Each line in the records that mentions the word "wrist" needs to be listed.

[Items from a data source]
=======
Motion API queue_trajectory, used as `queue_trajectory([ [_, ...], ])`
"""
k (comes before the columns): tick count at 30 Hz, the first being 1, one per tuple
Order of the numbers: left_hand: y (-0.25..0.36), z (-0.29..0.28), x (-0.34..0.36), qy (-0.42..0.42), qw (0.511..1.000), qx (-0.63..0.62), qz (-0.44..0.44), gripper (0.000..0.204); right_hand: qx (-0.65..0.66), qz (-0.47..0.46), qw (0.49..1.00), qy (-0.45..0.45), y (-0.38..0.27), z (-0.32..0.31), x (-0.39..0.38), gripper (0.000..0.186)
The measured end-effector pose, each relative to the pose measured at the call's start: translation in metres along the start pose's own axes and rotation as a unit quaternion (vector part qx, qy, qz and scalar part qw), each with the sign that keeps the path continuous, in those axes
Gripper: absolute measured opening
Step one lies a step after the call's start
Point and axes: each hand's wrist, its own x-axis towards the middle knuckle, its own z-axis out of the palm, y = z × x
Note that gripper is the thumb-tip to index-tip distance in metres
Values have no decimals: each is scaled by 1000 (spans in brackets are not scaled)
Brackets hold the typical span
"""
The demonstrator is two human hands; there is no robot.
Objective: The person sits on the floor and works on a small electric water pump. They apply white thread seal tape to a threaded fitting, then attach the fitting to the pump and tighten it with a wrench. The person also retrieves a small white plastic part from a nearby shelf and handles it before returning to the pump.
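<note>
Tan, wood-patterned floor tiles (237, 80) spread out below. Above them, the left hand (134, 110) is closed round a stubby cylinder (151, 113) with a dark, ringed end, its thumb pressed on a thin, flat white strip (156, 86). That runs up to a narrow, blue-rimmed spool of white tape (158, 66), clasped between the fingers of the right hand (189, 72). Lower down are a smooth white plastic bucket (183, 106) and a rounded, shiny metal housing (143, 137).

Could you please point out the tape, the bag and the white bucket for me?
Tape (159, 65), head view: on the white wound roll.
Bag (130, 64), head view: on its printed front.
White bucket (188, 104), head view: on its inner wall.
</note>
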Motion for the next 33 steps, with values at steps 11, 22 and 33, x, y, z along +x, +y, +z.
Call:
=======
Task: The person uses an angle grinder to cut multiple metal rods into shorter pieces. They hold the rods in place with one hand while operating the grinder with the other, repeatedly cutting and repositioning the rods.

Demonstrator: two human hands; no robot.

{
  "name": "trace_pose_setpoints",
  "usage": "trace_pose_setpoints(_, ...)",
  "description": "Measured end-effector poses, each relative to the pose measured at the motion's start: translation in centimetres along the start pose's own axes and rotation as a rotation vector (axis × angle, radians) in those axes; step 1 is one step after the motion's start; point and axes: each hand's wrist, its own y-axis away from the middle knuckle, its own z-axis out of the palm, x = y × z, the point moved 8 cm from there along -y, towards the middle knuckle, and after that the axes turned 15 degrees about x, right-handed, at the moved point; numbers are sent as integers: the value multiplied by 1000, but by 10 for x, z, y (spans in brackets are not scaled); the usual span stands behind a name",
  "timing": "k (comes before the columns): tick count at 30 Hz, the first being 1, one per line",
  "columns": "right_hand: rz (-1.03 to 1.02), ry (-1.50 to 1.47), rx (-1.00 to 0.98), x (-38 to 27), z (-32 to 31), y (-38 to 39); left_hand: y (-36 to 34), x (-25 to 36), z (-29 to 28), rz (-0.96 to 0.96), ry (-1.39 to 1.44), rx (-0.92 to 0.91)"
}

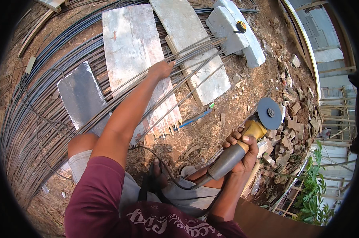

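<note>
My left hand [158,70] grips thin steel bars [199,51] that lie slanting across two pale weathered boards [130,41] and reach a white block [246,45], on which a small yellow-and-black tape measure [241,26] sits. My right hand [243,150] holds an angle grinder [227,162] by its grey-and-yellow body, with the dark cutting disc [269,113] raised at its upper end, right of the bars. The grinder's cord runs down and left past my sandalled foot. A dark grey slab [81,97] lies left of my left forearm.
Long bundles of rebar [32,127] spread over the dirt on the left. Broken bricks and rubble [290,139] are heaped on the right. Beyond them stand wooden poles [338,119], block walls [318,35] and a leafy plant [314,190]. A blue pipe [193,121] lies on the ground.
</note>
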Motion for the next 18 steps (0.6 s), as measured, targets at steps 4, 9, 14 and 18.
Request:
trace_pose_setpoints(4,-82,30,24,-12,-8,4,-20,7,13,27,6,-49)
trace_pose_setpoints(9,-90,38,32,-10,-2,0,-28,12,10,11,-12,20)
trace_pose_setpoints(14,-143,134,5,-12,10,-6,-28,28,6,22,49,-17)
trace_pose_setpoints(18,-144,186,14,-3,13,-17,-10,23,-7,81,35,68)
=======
Solution for this exercise:
Point and axes: each hand's wrist, its own x-axis towards the middle knuckle, its own z-axis out of the palm, y = z × x
  "description": "Measured end-effector poses, each relative to the pose measured at the motion's start: translation in centimetres along the start pose's own axes and rotation as a rotation vector (axis × angle, radians) in those axes; step 1 is one step after the motion's start; point and axes: each hand's wrist, its own y-axis away from the middle knuckle, its own z-axis out of the palm, x = y × z, the point moved 8 cm from there along -y, towards the middle knuckle, and after that the axes turned 15 degrees about x, right-handed, at the moved point; numbers are sent as integers: the value multiplied by 1000, but by 10 for x, z, y (spans in brackets are not scaled); the usual span stands behind a name",

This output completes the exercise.